Too many circular arguments such as “Brexit means Brexit”. Too many words distorted way beyond any sensible meaning – such as “freedom”, and “control”. Too many promises that eschew a large glaring part of the truth. Too much playing with language, like “bringing peace” through provocative acts of aggression. And little optimism on my part to do anything about any of it.

It suddenly struck me that the feeling was one of watching a theatrical production, where I was a spectator and nothing more. Several years ago, the novelist Elena Ferrante wrote in a letter to her publisher that to be an Italian in the Berlusconi years was to be like an audience rather than a citizen. Berlusconi, she said,

has completed the transformation of citizens into an audience, and is for now the most unprincipled exponent of the reduction of democracy to imaginary participation in an imaginary game. He succeeds thanks to his tendentious monopoly of the medium that best realises and imposes that suspension of disbelief.” (from Frantumaglia)

I recognise that feeling today. So what’s the answer?

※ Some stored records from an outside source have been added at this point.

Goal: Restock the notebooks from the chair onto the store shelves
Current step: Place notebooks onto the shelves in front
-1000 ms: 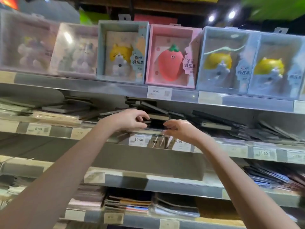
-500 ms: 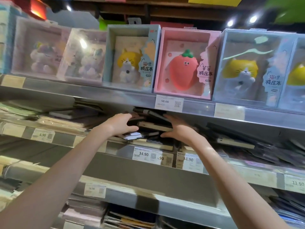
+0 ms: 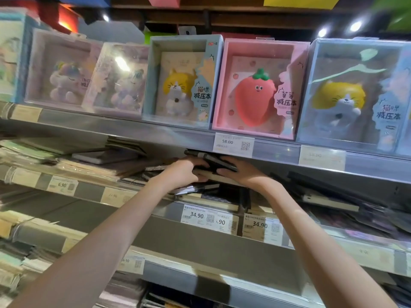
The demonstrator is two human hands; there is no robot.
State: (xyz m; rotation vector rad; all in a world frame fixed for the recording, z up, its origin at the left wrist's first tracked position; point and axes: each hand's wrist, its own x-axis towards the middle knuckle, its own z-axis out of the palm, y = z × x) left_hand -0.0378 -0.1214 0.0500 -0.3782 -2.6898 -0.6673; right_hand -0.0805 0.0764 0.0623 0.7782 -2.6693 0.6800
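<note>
Where both hands meet on the 2nd shelf, a dark notebook sits tilted atop a pile of other notebooks, just under the upper shelf's lip. The left hand has its fingers curled round the notebook's left edge; the right hand lays its fingers over the right edge, thumb below, gripping too. Beneath the fingers, a cream-edged book juts out, w/ more dark covers under it. Left of the left fingers lie flat stacks of pale notebooks; right of the right fingers, dark ones lean in a jumble, blurred & hard to sort. Above the fingers, a 58.00 tag, then clear-fronted boxes: a blue box w/ a yellow cat, a pink box w/ a strawberry, another cat box cut off at the frame's right. Below the fingers, 34.90 tags. Lower shelves are smeared; contents can't be made out.
</note>
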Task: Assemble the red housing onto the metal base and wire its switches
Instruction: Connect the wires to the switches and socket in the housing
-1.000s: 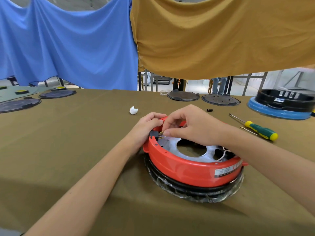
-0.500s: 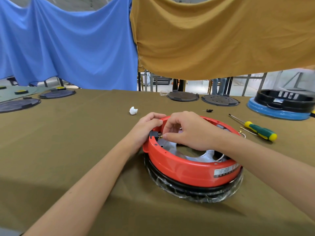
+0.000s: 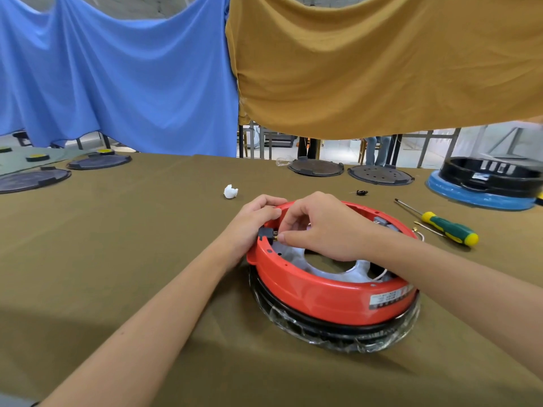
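At the ten o'clock rim of the red housing: right hand reaching in from four o'clock, fingers curled, thumb and forefinger pinching a small brass terminal at the black switch set in the housing wall. Left hand coming from seven o'clock, fingers wrapped over the outside of the rim beside the same switch, gripping the housing. Housing seated on the metal base, visible through its open centre, stacked on a black ring wrapped in clear plastic film, all on the olive tablecloth. At two o'clock, well apart, a green-and-yellow screwdriver. At eleven o'clock, a crumpled white scrap. At twelve o'clock, two dark round plates; at one o'clock, a black unit on a blue base. Behind, blue cloth and mustard cloth hung side by side.
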Demonstrator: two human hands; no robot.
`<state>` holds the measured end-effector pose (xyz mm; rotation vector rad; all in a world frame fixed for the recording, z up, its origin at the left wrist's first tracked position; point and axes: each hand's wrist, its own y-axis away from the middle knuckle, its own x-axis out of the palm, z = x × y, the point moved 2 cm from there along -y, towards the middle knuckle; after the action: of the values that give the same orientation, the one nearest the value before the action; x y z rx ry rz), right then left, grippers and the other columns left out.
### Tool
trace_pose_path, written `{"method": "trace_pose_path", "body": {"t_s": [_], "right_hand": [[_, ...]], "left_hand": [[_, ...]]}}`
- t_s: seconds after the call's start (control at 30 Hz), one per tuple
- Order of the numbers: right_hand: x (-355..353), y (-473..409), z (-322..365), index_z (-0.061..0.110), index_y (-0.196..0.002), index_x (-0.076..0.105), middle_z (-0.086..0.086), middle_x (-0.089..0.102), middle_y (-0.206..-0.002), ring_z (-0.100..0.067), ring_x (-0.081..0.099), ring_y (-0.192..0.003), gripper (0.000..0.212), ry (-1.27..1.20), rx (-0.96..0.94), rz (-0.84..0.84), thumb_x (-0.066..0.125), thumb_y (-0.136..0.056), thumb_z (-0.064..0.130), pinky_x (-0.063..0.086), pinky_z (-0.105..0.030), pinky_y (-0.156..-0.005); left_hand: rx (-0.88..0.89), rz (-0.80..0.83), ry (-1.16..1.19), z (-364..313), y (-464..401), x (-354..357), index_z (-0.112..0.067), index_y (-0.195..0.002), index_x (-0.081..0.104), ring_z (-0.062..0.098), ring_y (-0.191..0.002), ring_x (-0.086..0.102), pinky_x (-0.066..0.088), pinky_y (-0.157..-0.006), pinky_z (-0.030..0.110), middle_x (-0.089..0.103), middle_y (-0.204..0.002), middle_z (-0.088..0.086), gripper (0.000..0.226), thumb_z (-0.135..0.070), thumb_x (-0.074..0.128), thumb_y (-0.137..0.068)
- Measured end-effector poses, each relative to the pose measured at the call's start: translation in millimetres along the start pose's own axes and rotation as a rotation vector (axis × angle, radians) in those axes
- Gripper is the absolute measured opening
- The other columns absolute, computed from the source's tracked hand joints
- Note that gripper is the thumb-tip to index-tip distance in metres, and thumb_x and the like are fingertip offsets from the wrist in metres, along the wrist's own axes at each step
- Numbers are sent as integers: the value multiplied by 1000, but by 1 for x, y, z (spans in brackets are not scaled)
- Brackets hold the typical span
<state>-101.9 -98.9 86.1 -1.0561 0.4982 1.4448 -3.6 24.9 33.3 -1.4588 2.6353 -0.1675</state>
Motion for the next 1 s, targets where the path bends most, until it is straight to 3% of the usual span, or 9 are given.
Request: {"method": "trace_pose_path", "body": {"t_s": [0.17, 0.33, 0.43, 0.5, 0.57, 0.7, 0.87, 1.0], "right_hand": [[1, -4, 1, 16, -78, 77, 9, 71, -69, 6, 60, -59, 10, 12, 8, 22, 74, -87, 20, 42, -8, -57], [2, -2, -2, 19, -83, 77, 11, 72, -73, 7, 63, -67, 6, 14, 33, 11, 76, -86, 24, 45, -7, -63], [-5, -2, -3, 21, -85, 75, 8, 73, -77, 0, 65, -70, 4, -25, 23, -47, 74, -86, 25, 52, -16, -68], [-13, -2, -4, 23, -85, 74, 7, 73, -78, -4, 65, -72, 4, -44, 34, -94, 71, -88, 25, 54, -25, -72], [-18, -1, -6, 25, -84, 74, 8, 73, -78, -3, 65, -71, 5, -49, 35, -80, 71, -88, 27, 53, -25, -70], [-10, 1, -2, 24, -83, 74, 11, 71, -75, 3, 62, -71, 5, 85, -23, 36, 72, -87, 27, 45, -11, -65], [0, 0, 4, 19, -90, 71, 9, 70, -83, -3, 62, -76, 8, 254, -83, 62, 65, -92, 23, 48, -19, -73], [0, -2, 8, 19, -88, 70, 8, 68, -81, -5, 60, -74, 12, 362, -140, 69, 60, -94, 23, 46, -19, -67]], "left_hand": [[12, -8, 3, 0, 1, 1, -13, -109, 67, 10, -80, 66, 50, -69, 22, 71, -87, 0, 22, -8, 50, -96], [6, -13, 3, -2, 2, 1, -9, -115, 65, 21, -93, 64, 49, -87, 37, 68, -102, 13, 24, -7, 50, -96], [-4, -5, 27, -2, 3, 2, -8, -116, 64, 19, -90, 64, 51, -80, 30, 68, -100, 12, 23, -7, 51, -97], [-8, 0, 62, -2, 3, 3, -4, -119, 62, 24, -92, 63, 51, -85, 35, 67, -102, 16, 24, -6, 50, -98], [-9, 2, 67, -2, 3, 3, -2, -121, 61, 26, -93, 63, 50, -90, 40, 67, -103, 18, 26, -6, 50, -98], [1, -6, 17, -4, 3, 3, -4, -122, 61, 19, -88, 62, 51, -79, 29, 65, -100, 15, 27, -6, 49, -98], [4, -3, 12, -4, 5, 2, -4, -121, 62, 17, -89, 63, 51, -76, 26, 67, -99, 9, 26, -6, 49, -98], [6, -7, 23, -4, 4, 2, -7, -115, 64, 15, -86, 65, 52, -75, 26, 70, -93, 4, 24, -6, 49, -97]]}}
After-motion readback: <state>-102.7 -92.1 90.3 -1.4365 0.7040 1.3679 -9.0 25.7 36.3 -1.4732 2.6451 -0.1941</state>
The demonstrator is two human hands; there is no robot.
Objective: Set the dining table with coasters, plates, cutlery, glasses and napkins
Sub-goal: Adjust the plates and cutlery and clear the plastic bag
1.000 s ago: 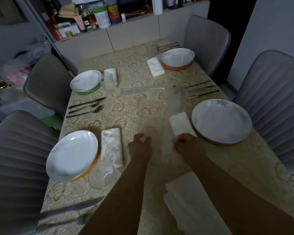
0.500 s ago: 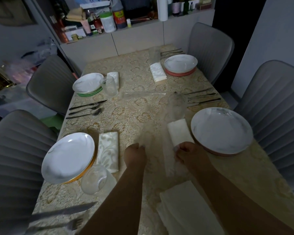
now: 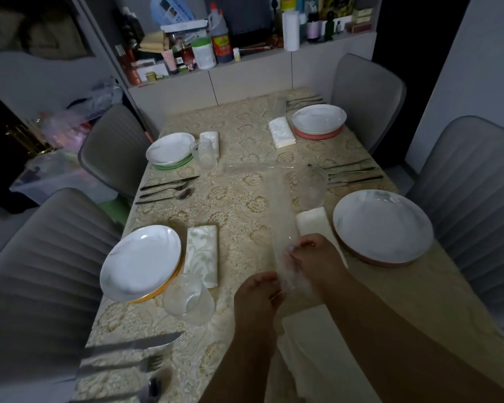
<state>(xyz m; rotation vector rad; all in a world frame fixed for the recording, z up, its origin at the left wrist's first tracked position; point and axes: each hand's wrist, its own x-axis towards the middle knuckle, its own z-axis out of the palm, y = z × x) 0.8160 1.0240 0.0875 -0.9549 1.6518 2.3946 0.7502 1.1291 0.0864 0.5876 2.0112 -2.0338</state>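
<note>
Both your hands grip a clear plastic sheet: your right hand pinches its near end just beside the white napkin, your left hand nearer you. Its long axis runs away from you towards the table's middle; it looks thin, glossy and limp.

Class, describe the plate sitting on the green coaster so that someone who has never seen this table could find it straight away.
Start at the dining table with the patterned gold cloth and look to its far left corner. There a white plate sits beside a clear glass and a folded napkin. It is the only plate resting on a green coaster; the others have gold, brown or pink ones.
</note>
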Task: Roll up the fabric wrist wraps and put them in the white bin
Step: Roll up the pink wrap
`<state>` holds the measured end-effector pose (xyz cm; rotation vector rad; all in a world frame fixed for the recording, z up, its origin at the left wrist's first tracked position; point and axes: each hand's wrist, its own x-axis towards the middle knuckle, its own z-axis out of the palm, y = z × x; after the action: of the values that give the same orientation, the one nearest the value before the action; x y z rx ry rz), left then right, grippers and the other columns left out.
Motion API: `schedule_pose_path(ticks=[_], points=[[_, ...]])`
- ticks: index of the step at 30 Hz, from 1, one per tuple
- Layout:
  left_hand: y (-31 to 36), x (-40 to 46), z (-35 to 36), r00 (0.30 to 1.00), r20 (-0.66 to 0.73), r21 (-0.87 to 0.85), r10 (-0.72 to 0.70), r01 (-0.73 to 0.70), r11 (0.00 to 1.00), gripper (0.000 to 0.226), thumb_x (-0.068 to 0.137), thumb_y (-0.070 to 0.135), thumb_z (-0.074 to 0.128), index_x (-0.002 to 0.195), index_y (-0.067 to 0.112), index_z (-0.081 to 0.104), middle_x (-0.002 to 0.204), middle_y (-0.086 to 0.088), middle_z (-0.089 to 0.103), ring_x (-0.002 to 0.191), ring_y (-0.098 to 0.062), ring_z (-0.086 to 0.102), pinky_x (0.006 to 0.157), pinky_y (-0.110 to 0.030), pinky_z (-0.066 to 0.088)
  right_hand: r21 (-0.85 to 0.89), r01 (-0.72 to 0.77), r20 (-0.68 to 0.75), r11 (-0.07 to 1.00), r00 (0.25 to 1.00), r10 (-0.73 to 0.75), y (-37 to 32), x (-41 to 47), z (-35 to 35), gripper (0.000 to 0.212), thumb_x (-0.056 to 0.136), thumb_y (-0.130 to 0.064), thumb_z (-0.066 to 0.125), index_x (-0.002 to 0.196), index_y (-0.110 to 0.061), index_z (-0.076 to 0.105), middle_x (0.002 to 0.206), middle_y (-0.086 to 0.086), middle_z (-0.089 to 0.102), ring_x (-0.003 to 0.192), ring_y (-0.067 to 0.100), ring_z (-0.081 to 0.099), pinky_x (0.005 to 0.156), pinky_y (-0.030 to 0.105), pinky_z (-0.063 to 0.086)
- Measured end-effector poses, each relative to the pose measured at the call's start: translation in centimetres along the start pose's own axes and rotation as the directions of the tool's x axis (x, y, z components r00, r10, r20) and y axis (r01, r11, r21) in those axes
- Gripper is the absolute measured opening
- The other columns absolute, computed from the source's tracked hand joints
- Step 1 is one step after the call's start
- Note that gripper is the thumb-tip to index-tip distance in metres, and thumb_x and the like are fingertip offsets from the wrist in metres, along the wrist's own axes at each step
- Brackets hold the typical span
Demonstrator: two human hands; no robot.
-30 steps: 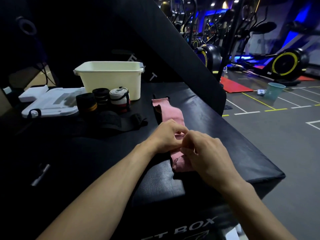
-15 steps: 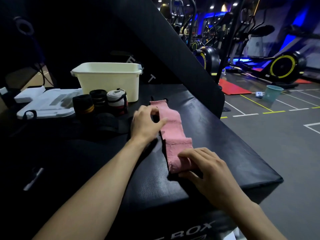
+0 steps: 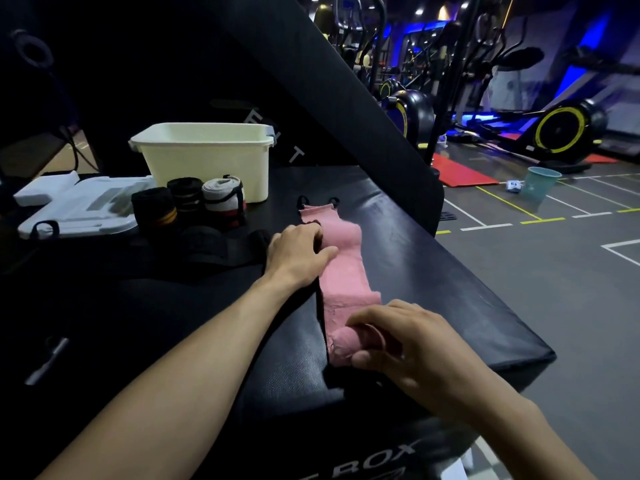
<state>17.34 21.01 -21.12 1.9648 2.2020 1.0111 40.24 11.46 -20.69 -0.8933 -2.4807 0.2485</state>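
Head view, setting: a dark padded box top filled the centre of the frame, with gym machines and a marked floor at upper right.
Pink wrap: a pink wrist wrap lay flat on the box top, running from the centre of the frame down toward lower centre, its near end already turned into a small roll.
Right hand: the right hand, at lower right of centre, had its fingers and thumb curled round that rolled near end, gripping it.
Left hand: the left hand, just left of centre, rested on the far part of the wrap's left edge with fingers mostly straight, pressing it flat.
White bin: the white bin stood at upper left of centre, well apart from the pink wrap; its inside could not be seen, so whether anything lay in it was unclear.
Finished rolls: three rolled wraps stood just in front of the bin, not yet inside it.
Unrolled wrap: a black wrap lay loose, left of the left hand.
Progress: perhaps halfway; the pink roll was barely begun, the black wrap untouched, and all the binning seemingly remained.
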Motion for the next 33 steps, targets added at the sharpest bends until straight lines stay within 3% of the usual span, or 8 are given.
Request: schedule_pose_path(ticks=[6,11,15,18,20,23,28,33], points=[[0.6,0.7,0.0,0.994,0.026,0.102,-0.105,0.102,0.99,0.034,0.096,0.047,0.059,0.112,0.017,0.06,0.117,-0.012,0.07,0.11,-0.04,0.063,0.082,-0.041,0.045,0.056,-0.016,0.034,0.998,0.999,0.014,-0.2,0.1,-0.6,0.041,0.084,-0.068,0.06,0.115,-0.04,0.059,0.081,-0.018,0.055,0.076,-0.003,0.052,0.068,0.008,0.036],[1.3,1.4,0.9,0.986,0.071,0.123,-0.149,0.139,0.983,0.033,0.098,0.03,0.053,0.127,0.013,0.053,0.131,-0.012,0.06,0.12,-0.035,0.058,0.094,-0.041,0.044,0.069,-0.04,0.037,0.997,0.999,0.037,-0.3,-0.2,-0.8,0.038,0.083,-0.063,0.063,0.113,-0.04,0.06,0.075,-0.022,0.05,0.076,-0.003,0.051,0.066,0.01,0.035],[0.8,1.7,1.4,0.985,0.051,-0.06,-0.166,0.169,0.984,0.07,0.093,0.017,0.056,0.154,0.027,0.023,0.146,-0.009,0.052,0.131,-0.034,0.049,0.109,-0.044,0.035,0.09,-0.043,0.019,0.995,0.999,0.041,-0.4,-0.1,-0.8,0.043,0.082,-0.068,0.058,0.111,-0.037,0.062,0.074,-0.027,0.05,0.074,-0.004,0.051,0.066,0.012,0.036],[0.1,2.1,1.7,0.99,0.083,-0.055,-0.115,0.12,0.991,0.063,0.093,0.016,0.053,0.148,0.041,0.036,0.139,-0.005,0.059,0.128,-0.031,0.048,0.106,-0.041,0.032,0.099,-0.042,0.019,0.994,0.999,0.041,-0.4,0.0,-0.8,0.046,0.083,-0.071,0.055,0.111,-0.036,0.063,0.076,-0.028,0.052,0.076,0.0,0.054,0.069,0.016,0.041],[-0.2,2.4,2.0,0.985,0.121,0.006,-0.122,0.122,0.992,0.054,0.095,0.019,0.047,0.146,0.037,0.045,0.135,-0.008,0.061,0.131,-0.031,0.047,0.109,-0.04,0.031,0.103,-0.042,0.021,0.994,0.999,0.04,-0.3,-0.1,-0.7,0.044,0.083,-0.069,0.057,0.111,-0.036,0.063,0.078,-0.026,0.053,0.078,0.002,0.054,0.07,0.018,0.043],[0.2,2.6,2.2,0.965,0.222,0.15,-0.137,0.105,0.983,0.056,0.099,0.017,0.035,0.154,0.022,0.034,0.141,-0.013,0.056,0.141,-0.029,0.039,0.117,-0.041,0.022,0.097,-0.048,0.015,0.994,0.999,0.047,-0.3,-0.1,-0.7,0.042,0.083,-0.068,0.058,0.111,-0.037,0.062,0.077,-0.026,0.052,0.076,-0.003,0.052,0.07,0.015,0.04],[0.1,3.6,1.4,0.927,0.351,0.25,-0.13,0.041,0.967,0.046,0.098,0.024,0.029,0.143,0.018,0.037,0.144,-0.007,0.052,0.142,-0.03,0.031,0.109,-0.05,0.024,0.086,-0.032,0.028,0.996,0.999,0.03,-0.3,-0.1,-0.7,0.037,0.086,-0.062,0.062,0.113,-0.037,0.062,0.076,-0.03,0.048,0.075,-0.007,0.048,0.07,0.011,0.037],[-0.3,3.7,1.8,0.952,0.277,0.241,-0.131,0.063,0.968,0.038,0.105,0.028,0.028,0.138,0.017,0.044,0.135,-0.01,0.059,0.139,-0.028,0.037,0.107,-0.047,0.029,0.085,-0.021,0.034,0.996,0.999,0.018,-0.2,0.0,-0.7,0.036,0.088,-0.06,0.063,0.114,-0.036,0.062,0.08,-0.025,0.049,0.077,-0.005,0.047,0.072,0.011,0.038]])
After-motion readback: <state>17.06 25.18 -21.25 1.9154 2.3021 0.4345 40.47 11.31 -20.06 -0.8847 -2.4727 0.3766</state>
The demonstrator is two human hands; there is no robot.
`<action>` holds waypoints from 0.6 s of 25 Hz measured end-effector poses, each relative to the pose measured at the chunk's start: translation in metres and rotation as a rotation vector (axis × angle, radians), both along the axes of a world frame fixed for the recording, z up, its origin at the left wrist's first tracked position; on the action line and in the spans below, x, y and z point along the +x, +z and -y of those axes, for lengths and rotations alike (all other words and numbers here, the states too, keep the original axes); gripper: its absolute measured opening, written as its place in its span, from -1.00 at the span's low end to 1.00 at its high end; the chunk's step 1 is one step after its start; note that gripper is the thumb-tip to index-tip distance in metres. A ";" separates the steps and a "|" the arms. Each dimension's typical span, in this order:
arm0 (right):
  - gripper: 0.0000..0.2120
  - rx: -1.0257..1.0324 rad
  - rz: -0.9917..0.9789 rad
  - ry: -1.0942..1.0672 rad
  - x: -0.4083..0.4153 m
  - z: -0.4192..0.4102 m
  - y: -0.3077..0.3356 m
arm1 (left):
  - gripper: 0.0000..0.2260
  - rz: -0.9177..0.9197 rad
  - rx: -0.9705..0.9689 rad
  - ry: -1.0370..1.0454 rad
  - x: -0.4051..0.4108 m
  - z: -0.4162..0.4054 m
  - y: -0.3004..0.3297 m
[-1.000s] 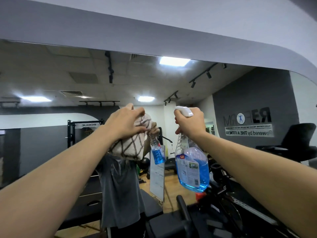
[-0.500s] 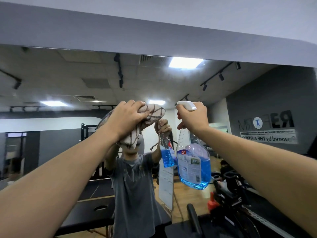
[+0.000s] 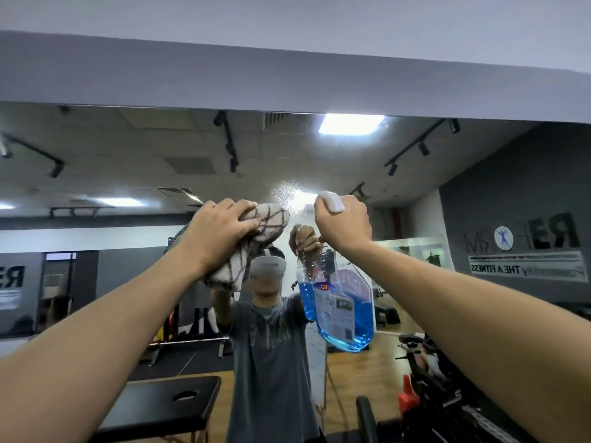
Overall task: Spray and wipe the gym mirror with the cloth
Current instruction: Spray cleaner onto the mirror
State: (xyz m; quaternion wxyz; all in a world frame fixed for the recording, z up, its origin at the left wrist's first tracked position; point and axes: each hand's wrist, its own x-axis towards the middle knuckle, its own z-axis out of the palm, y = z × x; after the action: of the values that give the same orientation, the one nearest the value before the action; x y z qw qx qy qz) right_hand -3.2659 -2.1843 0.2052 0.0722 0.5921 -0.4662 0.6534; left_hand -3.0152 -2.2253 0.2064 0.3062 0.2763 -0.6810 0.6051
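Up against the gym mirror (image 3: 128, 148) we have both hands raised, set apart from each other. Our left hand (image 3: 220, 233) grips the bunched cloth (image 3: 256, 241), cream with dark crossing lines, held at the glass. Our right hand (image 3: 343, 223) is curled round the neck of the spray bottle (image 3: 343, 314), its white trigger head poking above the knuckles and blue liquid filling the lower half. A misted patch (image 3: 287, 193) sits on the glass between the hands, so we judge spraying has begun there; wiping that patch and the wide remainder of the mirror seems left to do. The bottle's red tag reads "Gift". Reflected wall lettering (image 3: 524, 238) shows reversed, with "THE A FITNESS" legible.
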 end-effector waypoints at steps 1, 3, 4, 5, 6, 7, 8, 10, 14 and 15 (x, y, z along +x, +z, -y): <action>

I haven’t got one … or maybe just one tentative one today. After all, this world circus I’m talking about is a story, one version, chosen mainly by powerful interests, politicians and the media. It’s not the only story, and it’s certainly not a reliable one.

 

So, in the spirit of David against Goliath, here are specks of other stories:

The farmer John Leis Stempel writes about wandering as a child one day through high wheat that came as high as his armpits. (NB it’s in his beautiful book: The Running Hare). He suddenly spotted a corncrake standing silently close to him. For perhaps a tenth of a second their eyes met. The experience was so intense it was able to “expand and inform existence ever after.”

And another: Mary Oliver when she watched a white swan take off and stream across the clouds (from The Swan). “Did you see it?” she asks. “And did you feel it, in your heart, how it pertained to everything?”

Or myself, still a child, standing on Wittering sands at low tide one cloudy late afternoon when the wet sand reflected sea and sky, and feeling tiny, but glad to be tiny, a minute part of that immensity that stretched in every direction and tugged my heart with it.

Wordsworth wrote in The Prelude about “spots of time” that have a “renovating virtue.” What moments capture that sense of what matters for you?

A friend sent me a poem at Christmas. I’ve posted it on my website under Links/Poems. Frances Horowitz writes:

I shall not be careless this year:
I shall not forget to see the wild garlic blossom
-as I did last May, and the May before.

I don’t want to be careless this year. I want to capture those tiny moments of immensity – you know, those unique scraps of consciousness that make life worth living. Crazy maybe, but I think that with all of us in it together they have a power that we might need right now.

Bring it on, 2018. May it be an exceptional year for you!

Judy

 

ALSO …

NLP Coaching

NLP (Neuro-Linguistic Programming) still stands out for me as a repository of some of the most useful leadership and coaching tools on the planet. I have recently been coaching people – individually or in pairs/small groups – in some of the most exciting of these tools. 4 Sessions of 1½ hours would give you an excellent grounding. Email me or call on 01306 886114 for further information.

Coaching

New Year, new resources? You might think that your own particular difficulties, setbacks and doubts don’t fit any coaching model. But you’d be surprised how simple conversations with a coach help you to get rid of obstacles and move forward to what you really want from life. Email me or call on 01306 886114 if you want an initial conversation about what coaching might do for you. Coaching can take place face-to-face or via Skype or phone.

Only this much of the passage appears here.